Everyone is investing in and/or investigating the Blockchain: central banks, stock exchanges, and fund houses,
a consortium of more than 20 banks, private companies and venture capitalists – writes Maria Attard, Marketing Manager at RS2.
What’s behind it, though? Is there any substance, or is it just a collective delusion where no-one wants to blink first for fear of looking foolish?
It all started in 2008 with Bitcoin, the peer-to-peer electronic cash system. The creator(s), Satoshi Nakamoto, brought together various pre-existing technological and philosophical concepts. These included the distributed ledger, cryptography, open source software and a ‘proof of work’. And privacy or pseudo-anonymity, transacting without intermediaries (i.e. decentralisation) and a zero proof of trust.
The Blockchain is the underlying protocol for Bitcoin transactions. In effect, this decentralised distributed ledger functions like a crowd-sourced, public book-keeping system on the internet. It notes transfers of value between participants and adds them to a chain of previous transactions. Providing the majority of computing power is not colluding to game the system, it can always generate the longest chain and outpace attackers.
Blockchain for payments
Blockchain is not really suited for payments — high volumes of lower value consumer-to-retailer payments, anyway. It’s just too slow.
The size of each block of the current Blockchain is fixed at 1MB. And each block can only hold a certain number of transactions. If it takes around ten minutes to validate one block, which translates into seven transactions per second. In comparison, we process around 45,000 in the back office and 3,000 online transactions on average per second. At Christmas time, this climbs to 70,000 and 5,000 transactions per second respectively.
Speed aside, you really have to think about the use case for Blockchain in consumer payments. I think it’s fair to say that no-one has come up with the so-called ‘killer app’ yet. This doesn’t mean that it doesn’t exist. We already process various types of alternative payment methods. So, what real advantages does a decentralised, distributed ledger have over existing methods?
Tellingly, most of the current development are around B2B payments and the information that travels with payment. Trade finance back-office processes are paper-based and can take up to two weeks to settle, so Blockchain could deliver speed, efficiency and cost benefits.

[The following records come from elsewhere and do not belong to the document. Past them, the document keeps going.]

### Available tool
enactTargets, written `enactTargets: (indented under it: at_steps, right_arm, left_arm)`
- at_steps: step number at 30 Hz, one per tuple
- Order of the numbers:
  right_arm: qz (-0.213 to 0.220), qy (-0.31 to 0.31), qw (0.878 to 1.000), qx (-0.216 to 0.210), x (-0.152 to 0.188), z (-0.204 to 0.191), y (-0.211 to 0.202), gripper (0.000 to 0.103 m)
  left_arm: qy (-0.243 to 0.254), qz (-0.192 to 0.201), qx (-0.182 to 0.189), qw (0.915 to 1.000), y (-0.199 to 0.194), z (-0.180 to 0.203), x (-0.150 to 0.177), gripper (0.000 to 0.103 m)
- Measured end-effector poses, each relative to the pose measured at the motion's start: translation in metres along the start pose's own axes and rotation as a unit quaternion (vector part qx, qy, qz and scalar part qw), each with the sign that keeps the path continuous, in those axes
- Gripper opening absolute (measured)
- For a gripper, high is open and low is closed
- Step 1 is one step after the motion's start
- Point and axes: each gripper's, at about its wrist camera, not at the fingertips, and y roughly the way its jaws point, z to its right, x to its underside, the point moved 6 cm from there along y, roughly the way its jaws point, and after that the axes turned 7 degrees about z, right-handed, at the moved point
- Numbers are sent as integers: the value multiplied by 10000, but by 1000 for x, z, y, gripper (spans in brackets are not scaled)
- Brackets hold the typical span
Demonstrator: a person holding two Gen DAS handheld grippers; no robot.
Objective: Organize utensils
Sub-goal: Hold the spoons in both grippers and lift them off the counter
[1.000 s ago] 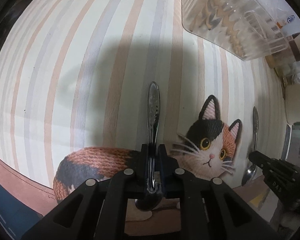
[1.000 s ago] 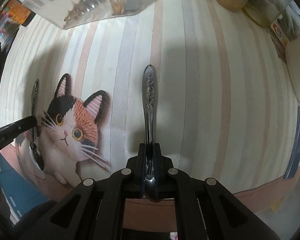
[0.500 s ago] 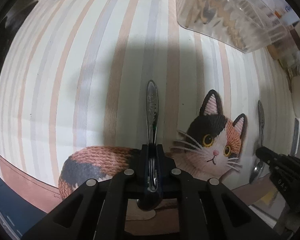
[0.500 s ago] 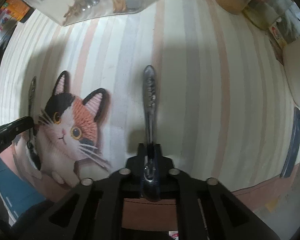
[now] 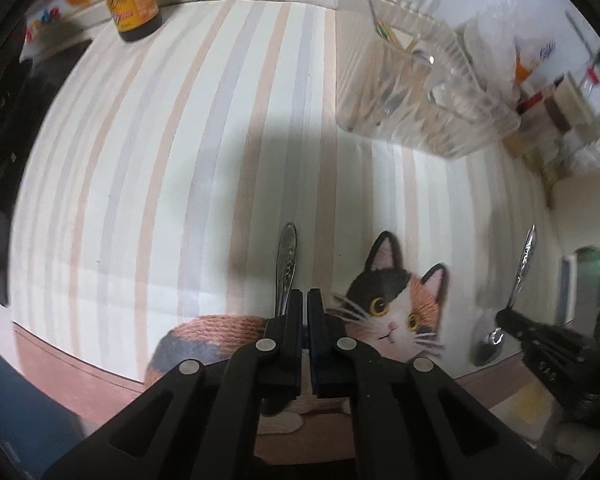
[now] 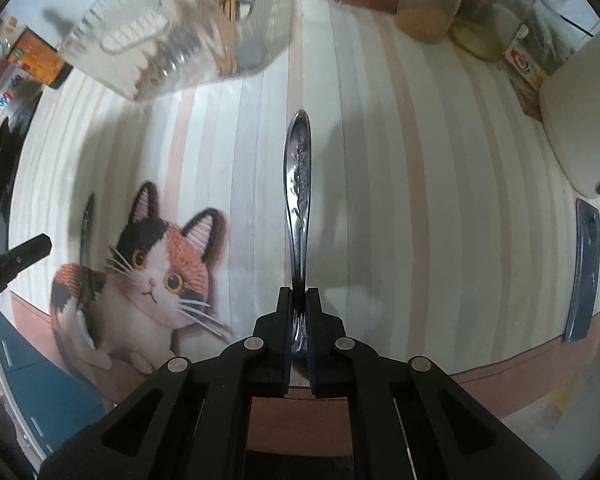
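Both grippers are rising off the bench (image 5: 228, 128): over the last second the clear utensil holder (image 5: 416, 92), ahead and to the right of the left gripper (image 5: 305, 300), has come fuller into view. The left gripper is clamped on a spoon (image 5: 286, 264), whose handle is now slanting left of its fingers. The right gripper (image 6: 299, 296) is keeping its spoon (image 6: 298, 184) pinched, handle pointing straight ahead. Judgement: lift done, carry toward the holder beginning.
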Motion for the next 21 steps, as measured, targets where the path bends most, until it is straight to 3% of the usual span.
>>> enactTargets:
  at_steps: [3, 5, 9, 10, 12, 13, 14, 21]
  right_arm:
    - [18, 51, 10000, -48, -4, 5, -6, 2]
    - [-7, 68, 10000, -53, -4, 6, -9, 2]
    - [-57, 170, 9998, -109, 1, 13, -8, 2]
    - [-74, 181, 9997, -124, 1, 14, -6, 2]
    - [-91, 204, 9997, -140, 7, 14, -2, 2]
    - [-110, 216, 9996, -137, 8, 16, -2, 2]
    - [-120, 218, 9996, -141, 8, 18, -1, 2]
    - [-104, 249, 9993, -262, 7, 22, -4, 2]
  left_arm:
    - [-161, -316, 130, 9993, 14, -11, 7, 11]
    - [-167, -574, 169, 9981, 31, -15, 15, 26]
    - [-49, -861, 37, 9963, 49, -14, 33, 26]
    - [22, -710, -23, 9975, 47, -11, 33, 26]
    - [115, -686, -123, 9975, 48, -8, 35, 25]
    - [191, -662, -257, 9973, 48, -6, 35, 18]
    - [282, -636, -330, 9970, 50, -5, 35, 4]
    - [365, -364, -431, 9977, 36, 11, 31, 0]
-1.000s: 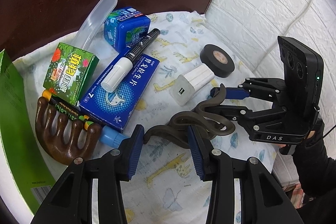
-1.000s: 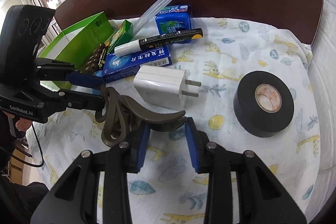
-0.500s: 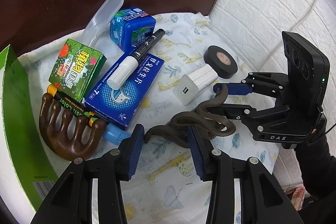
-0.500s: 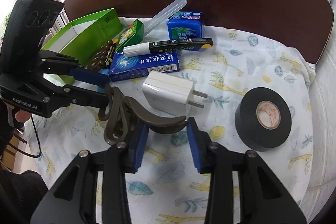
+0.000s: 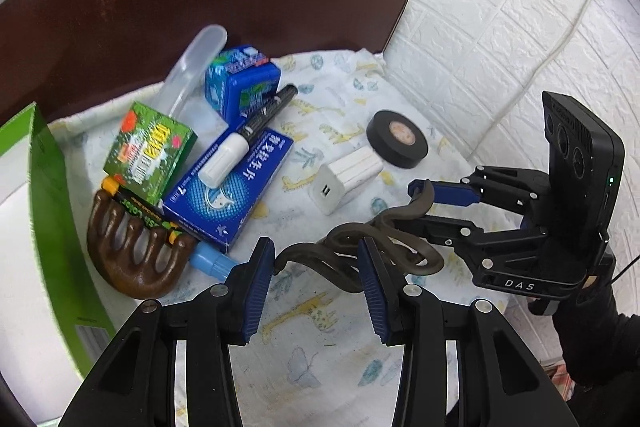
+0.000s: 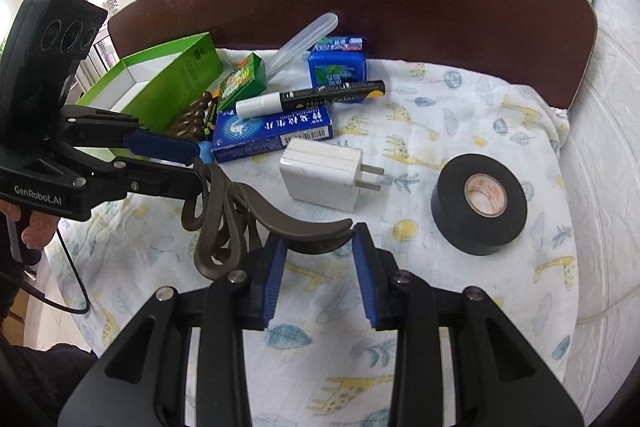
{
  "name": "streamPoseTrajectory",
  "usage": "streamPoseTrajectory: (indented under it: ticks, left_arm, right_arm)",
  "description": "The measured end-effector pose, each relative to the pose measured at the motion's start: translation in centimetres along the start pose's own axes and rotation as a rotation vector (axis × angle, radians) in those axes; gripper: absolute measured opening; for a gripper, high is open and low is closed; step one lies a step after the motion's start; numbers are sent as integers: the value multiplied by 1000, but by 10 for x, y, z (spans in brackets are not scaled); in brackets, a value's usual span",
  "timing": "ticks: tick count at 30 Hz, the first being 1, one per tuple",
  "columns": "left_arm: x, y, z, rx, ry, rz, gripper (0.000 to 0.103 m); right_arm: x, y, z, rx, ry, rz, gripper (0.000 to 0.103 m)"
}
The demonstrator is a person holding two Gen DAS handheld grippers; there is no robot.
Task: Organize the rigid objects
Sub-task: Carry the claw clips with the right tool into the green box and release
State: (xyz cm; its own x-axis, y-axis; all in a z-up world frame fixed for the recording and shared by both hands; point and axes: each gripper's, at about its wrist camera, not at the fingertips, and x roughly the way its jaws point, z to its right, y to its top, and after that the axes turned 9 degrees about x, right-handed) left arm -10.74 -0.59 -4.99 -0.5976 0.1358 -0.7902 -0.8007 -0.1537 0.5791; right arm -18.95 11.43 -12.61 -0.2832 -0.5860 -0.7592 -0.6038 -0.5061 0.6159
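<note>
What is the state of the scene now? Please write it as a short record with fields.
surface: cloth with giraffe print
held object: dark wavy hair clip, both grippers closed on it
left gripper: grips one end of the clip
right gripper: grips the other end
near the clip: white charger, prongs toward the black tape roll
behind: marker lying on the flat blue box
container: green box at the cloth's edge, open

"GenRobot.AI" on left gripper (image 6: 192,163); "DAS" on right gripper (image 5: 416,203); "Flash Color" on black marker (image 6: 320,97).
</note>
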Motion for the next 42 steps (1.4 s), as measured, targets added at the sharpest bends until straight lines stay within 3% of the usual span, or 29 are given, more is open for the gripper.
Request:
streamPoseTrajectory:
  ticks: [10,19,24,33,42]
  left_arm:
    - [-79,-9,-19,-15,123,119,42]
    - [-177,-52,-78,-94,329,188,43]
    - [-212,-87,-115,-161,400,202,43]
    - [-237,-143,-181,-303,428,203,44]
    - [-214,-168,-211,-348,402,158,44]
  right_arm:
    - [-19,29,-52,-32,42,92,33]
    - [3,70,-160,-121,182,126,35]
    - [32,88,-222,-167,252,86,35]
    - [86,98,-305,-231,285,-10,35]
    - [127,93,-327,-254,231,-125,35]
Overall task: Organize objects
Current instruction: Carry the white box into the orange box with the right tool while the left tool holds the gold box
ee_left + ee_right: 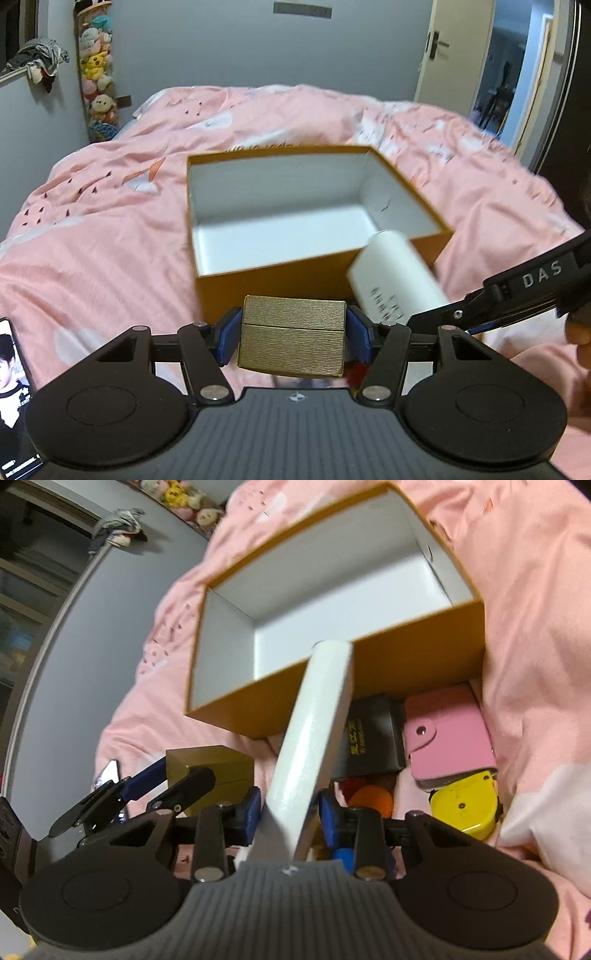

Public vs. private Blockchains
The original Blockchain was an open, public system. Anyone who wanted to participate could do so using open source software. Participants did not have to know or trust one another. But at the same time, participants could not modify the content of blocks; it was a decentralised, permission-less system.
Private Blockchains incorporate permission to review and modify the content of blocks and behave as a type of centralised system. This begs a couple of questions. Firstly if an entity or selected group can modify the data, why not run a shared database? Secondly, how does the data get there to begin with, and is it accurate?
The jury is still out
Bitcoin made Blockchain famous. It also made it infamous with headline-grabbing stories about price volatility, currency heists, the collapse of Bitcoin exchanges and its use for illegal purposes.
Blockchain probably has more enduring appeal. Whether it’s true, as one CEO of a Blockchain company has claimed, that Blockchain is as important as the development of the internet remains to be seen. The jury on Blockchain is still out.